## Work to complete
Everything from the line containing "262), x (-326" through the last line of the data below must be copied exactly, with no other lines included.

┌─ Dataset excerpt

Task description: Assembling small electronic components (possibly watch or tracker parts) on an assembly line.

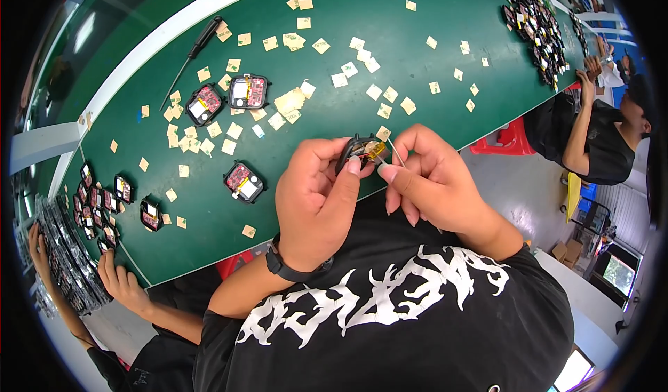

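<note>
Currently the left hand (314, 197) has its grip clamped on a small black electronic module (360, 152), held up above the near edge of the green desk (417, 72), thumb pressing on its lower rim. The right hand (433, 176) has its grip pinched together on a thin white strip (396, 153) at the module's right side, just beside a yellow tab (376, 153) on its face. Beyond the grip, three similar modules lie open-faced on the desk: two side by side (229, 96) farther off to the left, one (244, 182) nearer. Many peeled tan backing papers (292, 103) are scattered around them, which suggests a good number of pieces are already handled. A black screwdriver (195, 50) lies far left of the grip. Stacks of more modules (536, 27) sit far right, so plenty probably remains.
</note>
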A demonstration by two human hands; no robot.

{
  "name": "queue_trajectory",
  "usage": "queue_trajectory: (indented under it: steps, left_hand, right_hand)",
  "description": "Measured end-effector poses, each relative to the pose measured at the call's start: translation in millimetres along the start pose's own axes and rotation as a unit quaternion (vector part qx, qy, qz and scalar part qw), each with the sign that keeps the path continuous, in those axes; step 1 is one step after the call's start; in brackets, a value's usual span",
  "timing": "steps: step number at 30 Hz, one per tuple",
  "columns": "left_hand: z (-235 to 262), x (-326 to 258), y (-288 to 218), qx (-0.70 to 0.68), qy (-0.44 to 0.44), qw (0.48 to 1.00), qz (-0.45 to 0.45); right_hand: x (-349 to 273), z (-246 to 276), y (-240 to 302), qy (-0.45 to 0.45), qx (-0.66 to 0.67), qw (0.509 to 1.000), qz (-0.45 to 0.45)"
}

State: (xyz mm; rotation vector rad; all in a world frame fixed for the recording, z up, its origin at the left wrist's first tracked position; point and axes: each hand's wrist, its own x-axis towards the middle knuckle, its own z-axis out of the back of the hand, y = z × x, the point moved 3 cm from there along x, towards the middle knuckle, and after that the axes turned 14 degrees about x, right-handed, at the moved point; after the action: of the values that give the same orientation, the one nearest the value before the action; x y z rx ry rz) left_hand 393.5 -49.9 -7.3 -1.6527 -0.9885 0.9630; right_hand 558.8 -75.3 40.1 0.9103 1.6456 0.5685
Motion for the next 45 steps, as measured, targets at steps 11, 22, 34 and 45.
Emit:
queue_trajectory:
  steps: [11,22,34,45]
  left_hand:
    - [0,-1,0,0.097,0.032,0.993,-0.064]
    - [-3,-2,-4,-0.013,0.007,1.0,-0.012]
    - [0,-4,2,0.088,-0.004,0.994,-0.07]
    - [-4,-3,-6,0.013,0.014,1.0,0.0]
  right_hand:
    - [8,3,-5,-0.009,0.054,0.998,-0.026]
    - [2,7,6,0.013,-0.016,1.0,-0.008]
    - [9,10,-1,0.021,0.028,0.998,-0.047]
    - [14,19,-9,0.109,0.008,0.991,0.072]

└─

## Solution to the problem
  "columns": "left_hand: z (-235 to 262), x (-326 to 258), y (-288 to 218), qx (-0.70 to 0.68), qy (-0.44 to 0.44), qw (0.48 to 1.00), qz (-0.45 to 0.45); right_hand: x (-349 to 273), z (-246 to 276), y (-240 to 302), qy (-0.45 to 0.45), qx (-0.66 to 0.67), qw (0.509 to 1.000), qz (-0.45 to 0.45)"
}

State: (xyz mm; rotation vector rad; all in a world frame fixed for the recording, z up, its origin at the left wrist's first tracked position; point and axes: each hand's wrist, its own x-axis towards the middle knuckle, its own z-axis out of the back of the hand, y = z × x, the point moved 3 cm from there along x, towards the middle knuckle, and after that the axes turned 14 degrees about x, right-handed, at the moved point; after the action: of the values that give the same orientation, the one nearest the value before the action; x y z rx ry rz) left_hand 393.5 -49.9 -7.3 -1.6527 -0.9885 0.9630; right_hand 558.8 -75.3 40.1 0.9103 1.6456 0.5685
Motion for the next 45 steps, as measured, targets at steps 11, 22, 34 and 45.
Emit:
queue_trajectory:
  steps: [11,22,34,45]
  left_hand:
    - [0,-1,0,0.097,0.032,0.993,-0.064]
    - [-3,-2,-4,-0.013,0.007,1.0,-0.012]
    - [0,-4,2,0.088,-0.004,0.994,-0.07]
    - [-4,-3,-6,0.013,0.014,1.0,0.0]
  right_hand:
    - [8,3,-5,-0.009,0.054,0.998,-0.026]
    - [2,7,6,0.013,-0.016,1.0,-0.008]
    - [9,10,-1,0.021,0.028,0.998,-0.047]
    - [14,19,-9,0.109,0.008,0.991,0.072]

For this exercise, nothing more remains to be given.